Several smaller Canadian oil and gas companies are optimistic about the prospects of a Liberal government defeat in the next election, as they resist the latest federal initiative to accelerate a cap on carbon emissions.
In response to the government’s target to reduce industry emissions by 40-45% from 2005 levels by 2025, some oil companies are reluctant to invest in emission reduction measures.
Instead, they are pinning their hopes on a shift in political leadership projected by recent polls in the upcoming federal election, anticipating a scenario where the ruling Liberals might lose their majority, hampering their ambitious environmental targets.
The head of Yangarra Resources, a company producing 12,500 barrels of oil equivalent per day, was one of several industry executives who told the outlet EnergyNow that they were awaiting the results of the next federal election.

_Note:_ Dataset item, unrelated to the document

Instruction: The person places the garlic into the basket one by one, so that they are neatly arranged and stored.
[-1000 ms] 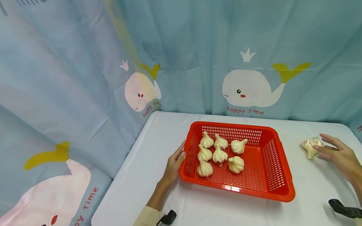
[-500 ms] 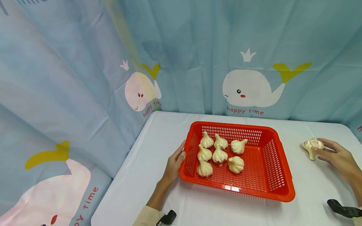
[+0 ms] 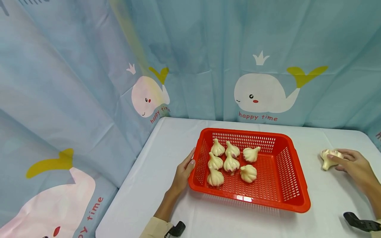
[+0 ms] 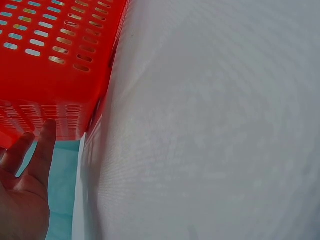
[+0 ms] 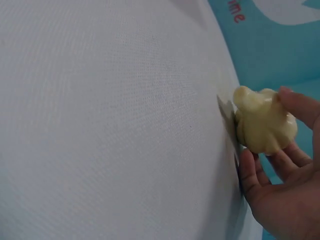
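Observation:
A garlic bulb [image 3: 328, 158], pale with a short thick stem, is pinched between the thumb and fingers of my right hand [image 3: 358, 167] at the table's right side. Close up, the right wrist view has the same garlic bulb [image 5: 265, 120] at the table surface; whether it touches the cloth I cannot tell. My left hand [image 3: 180, 177] rests against the left end of a red plastic basket [image 3: 268, 195]. Its thumb lies at the rim, and straight fingers [image 4: 46, 145] touch the outer wall in the left wrist view. Several garlic bulbs [image 3: 231, 163] lie inside the basket, mostly toward its left.
A white cloth covers the table [image 3: 220, 219]. Behind it and at the left hangs a blue curtain [image 3: 193, 49] printed with whales. Black straps [image 3: 361, 223] sit on both wrists. The basket has raised, slotted walls on all sides.
My right hand has closed its thumb and fingers around the lone garlic bulb, which has turned and shifted slightly right. The left hand and the basket stay in place.

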Action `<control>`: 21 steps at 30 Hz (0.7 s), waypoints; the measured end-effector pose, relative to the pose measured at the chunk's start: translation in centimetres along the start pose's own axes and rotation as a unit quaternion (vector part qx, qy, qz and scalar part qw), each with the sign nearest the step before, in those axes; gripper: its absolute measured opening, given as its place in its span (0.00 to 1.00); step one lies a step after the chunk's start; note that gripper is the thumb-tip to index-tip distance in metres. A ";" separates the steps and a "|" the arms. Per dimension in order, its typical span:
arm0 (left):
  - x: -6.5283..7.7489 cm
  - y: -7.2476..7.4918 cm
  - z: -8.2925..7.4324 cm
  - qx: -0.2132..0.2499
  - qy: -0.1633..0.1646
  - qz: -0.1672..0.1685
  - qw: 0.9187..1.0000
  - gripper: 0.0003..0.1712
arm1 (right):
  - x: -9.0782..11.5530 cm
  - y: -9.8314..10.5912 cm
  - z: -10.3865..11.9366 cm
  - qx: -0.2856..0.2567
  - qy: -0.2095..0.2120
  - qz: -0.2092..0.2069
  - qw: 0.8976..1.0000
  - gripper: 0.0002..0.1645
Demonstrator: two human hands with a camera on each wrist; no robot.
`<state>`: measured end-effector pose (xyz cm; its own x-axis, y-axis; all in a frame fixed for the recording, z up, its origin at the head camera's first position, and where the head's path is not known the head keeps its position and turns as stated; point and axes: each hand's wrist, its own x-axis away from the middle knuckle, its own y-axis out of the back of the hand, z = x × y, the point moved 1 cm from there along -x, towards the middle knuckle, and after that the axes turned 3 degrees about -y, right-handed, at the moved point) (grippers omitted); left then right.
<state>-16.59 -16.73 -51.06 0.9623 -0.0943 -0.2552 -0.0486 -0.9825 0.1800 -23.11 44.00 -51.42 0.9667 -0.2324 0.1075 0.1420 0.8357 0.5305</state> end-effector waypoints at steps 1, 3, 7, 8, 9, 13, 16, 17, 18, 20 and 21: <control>0.0 0.0 0.0 0.000 0.000 0.000 1.000 0.29 | 0.1 0.0 0.0 -0.010 -0.003 -0.002 1.000 0.40; 0.0 0.0 0.0 0.001 0.000 0.000 1.000 0.29 | 0.3 -0.1 -0.1 -0.032 -0.009 -0.005 0.999 0.31; 0.0 0.0 0.1 0.001 -0.002 0.001 1.000 0.29 | 0.6 -0.2 0.0 -0.114 -0.015 0.011 0.993 0.37; 0.0 0.0 0.1 0.000 -0.002 0.001 1.000 0.29 | 0.6 -0.2 0.0 -0.152 -0.014 0.022 0.988 0.42; 0.0 0.0 0.1 0.000 -0.002 0.001 1.000 0.29 | 0.7 -0.2 -0.1 -0.196 -0.012 0.036 0.980 0.44; 0.0 0.0 0.0 -0.001 -0.002 0.002 1.000 0.29 | 0.7 -0.4 -0.3 -0.397 0.010 0.124 0.909 0.31; 0.0 0.0 0.0 -0.002 -0.002 0.002 1.000 0.29 | 0.8 -0.3 -0.1 -0.459 0.027 0.174 0.871 0.23; 0.0 0.0 0.0 -0.001 -0.003 0.002 1.000 0.29 | 0.8 -0.3 0.0 -0.468 0.029 0.184 0.864 0.23; 0.0 0.0 0.1 -0.002 -0.002 0.001 1.000 0.29 | 0.9 -0.3 0.2 -0.471 0.033 0.191 0.860 0.24; 0.0 0.0 0.0 -0.003 -0.002 0.000 1.000 0.29 | 1.1 -0.5 0.5 -0.470 0.032 0.192 0.861 0.22; 0.0 0.0 0.0 -0.002 -0.003 0.000 1.000 0.29 | 1.2 -0.6 0.6 -0.472 0.031 0.191 0.860 0.22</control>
<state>-16.62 -16.76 -51.09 0.9609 -0.0949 -0.2600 -0.0472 -0.9818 0.1840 -22.19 42.94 -51.04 0.9866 0.1512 0.0611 -0.1072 0.8837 -0.4556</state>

CEO Jim Evaskevich asserts that the company will prioritize emission cuts if they align with economic or operational efficiency. Expressing a desire for a change in leadership, Evaskevich hopes that a new government could lead to a reconsideration or relaxation of emission targets.

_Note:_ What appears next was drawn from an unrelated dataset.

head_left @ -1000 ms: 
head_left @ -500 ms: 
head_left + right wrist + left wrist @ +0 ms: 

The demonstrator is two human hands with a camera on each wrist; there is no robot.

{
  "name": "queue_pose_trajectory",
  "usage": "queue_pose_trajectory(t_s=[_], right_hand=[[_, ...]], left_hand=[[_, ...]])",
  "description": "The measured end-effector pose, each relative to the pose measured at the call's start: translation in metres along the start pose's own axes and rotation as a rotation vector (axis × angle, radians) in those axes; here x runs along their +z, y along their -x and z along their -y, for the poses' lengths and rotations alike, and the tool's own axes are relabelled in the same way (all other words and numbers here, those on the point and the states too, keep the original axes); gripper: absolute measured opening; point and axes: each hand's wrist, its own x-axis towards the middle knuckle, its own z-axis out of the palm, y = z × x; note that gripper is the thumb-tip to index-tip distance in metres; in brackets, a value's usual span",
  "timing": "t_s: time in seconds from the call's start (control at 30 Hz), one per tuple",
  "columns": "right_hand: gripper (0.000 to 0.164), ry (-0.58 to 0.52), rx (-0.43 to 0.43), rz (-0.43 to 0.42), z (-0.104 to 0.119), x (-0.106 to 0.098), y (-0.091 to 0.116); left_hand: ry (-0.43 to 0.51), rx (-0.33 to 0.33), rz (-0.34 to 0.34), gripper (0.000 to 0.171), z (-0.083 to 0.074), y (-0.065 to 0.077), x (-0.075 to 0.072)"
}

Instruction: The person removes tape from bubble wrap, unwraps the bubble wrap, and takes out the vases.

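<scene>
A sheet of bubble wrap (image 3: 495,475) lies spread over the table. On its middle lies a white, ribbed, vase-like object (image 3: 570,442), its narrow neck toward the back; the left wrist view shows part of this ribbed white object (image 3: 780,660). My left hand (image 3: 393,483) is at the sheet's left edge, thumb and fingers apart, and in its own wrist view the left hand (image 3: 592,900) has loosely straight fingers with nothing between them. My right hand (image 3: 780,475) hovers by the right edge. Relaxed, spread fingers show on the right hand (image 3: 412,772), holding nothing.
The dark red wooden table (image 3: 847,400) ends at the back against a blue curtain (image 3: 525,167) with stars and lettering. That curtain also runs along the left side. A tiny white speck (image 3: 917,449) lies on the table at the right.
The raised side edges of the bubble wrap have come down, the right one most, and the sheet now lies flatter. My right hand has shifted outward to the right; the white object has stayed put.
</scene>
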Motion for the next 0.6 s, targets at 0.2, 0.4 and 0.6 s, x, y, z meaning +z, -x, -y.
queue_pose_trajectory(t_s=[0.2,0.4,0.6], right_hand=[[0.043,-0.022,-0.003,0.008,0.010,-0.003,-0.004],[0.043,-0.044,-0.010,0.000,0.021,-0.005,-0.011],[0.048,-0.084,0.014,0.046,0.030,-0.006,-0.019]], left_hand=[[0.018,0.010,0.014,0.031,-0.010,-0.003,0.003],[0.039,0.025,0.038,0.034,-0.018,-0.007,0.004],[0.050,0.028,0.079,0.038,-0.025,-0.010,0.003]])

“If we get to where we’re having to spend a lot of money to become way more draconian with our reductions, then we’re going to look at the federal election and go, ‘yeah no we’re not spending that money, no way.’ Because our fervent hope is (Trudeau) is gone.”

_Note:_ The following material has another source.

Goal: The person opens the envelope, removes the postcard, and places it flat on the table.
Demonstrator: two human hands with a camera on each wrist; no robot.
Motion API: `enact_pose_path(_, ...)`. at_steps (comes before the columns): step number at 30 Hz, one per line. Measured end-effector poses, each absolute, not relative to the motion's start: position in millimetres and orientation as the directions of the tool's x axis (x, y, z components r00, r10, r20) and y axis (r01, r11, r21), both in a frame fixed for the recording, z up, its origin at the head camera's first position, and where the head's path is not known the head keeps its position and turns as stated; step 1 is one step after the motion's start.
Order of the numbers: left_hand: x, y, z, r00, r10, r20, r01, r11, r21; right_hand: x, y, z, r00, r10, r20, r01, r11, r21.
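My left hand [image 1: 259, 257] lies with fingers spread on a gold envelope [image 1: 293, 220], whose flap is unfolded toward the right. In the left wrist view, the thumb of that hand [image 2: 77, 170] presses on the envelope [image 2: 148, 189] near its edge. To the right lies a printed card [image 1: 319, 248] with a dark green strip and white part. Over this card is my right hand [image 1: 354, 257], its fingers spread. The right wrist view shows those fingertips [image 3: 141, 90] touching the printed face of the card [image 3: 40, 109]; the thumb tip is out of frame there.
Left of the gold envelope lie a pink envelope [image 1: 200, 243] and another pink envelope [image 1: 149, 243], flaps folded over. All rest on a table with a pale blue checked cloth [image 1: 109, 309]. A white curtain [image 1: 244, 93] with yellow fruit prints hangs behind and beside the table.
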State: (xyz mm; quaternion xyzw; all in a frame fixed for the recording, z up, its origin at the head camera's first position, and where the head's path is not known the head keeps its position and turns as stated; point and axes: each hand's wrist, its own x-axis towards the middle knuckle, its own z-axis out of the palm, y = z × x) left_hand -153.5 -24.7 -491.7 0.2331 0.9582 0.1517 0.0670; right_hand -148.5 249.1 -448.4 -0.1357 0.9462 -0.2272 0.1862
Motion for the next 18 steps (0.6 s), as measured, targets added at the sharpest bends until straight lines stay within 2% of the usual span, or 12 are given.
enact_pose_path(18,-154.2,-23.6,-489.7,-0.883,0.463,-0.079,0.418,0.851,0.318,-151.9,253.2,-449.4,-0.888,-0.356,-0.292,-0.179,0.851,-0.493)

A representative from the federal environment ministry claimed that the emission reduction plan made business sense, but companies such as Tamarack Valley Energy remain cautious.
CEO Brian Schmidt, with plans to produce about 62,000 barrels per day in 2024, highlighted the uncertainties associated with potential government changes and mounting legal challenges.
Schmidt told the outlet that “nobody’s putting much weight” into the government’s ploy at this point.
Bonterra Energy, looking to boost production, is already taking steps to reduce emissions by minimizing gas flaring.
CEO Pat Oliver remains optimistic, indicating a reluctance to expedite efforts until there is more clarity on the political situation and expressing minimal concern about the emission targets in the near term.
“Say that we would have to spend significant capital (to comply), we would have a look at, is this government going to survive and what are the chances of this legislation surviving?” Oliver told EnergyNow.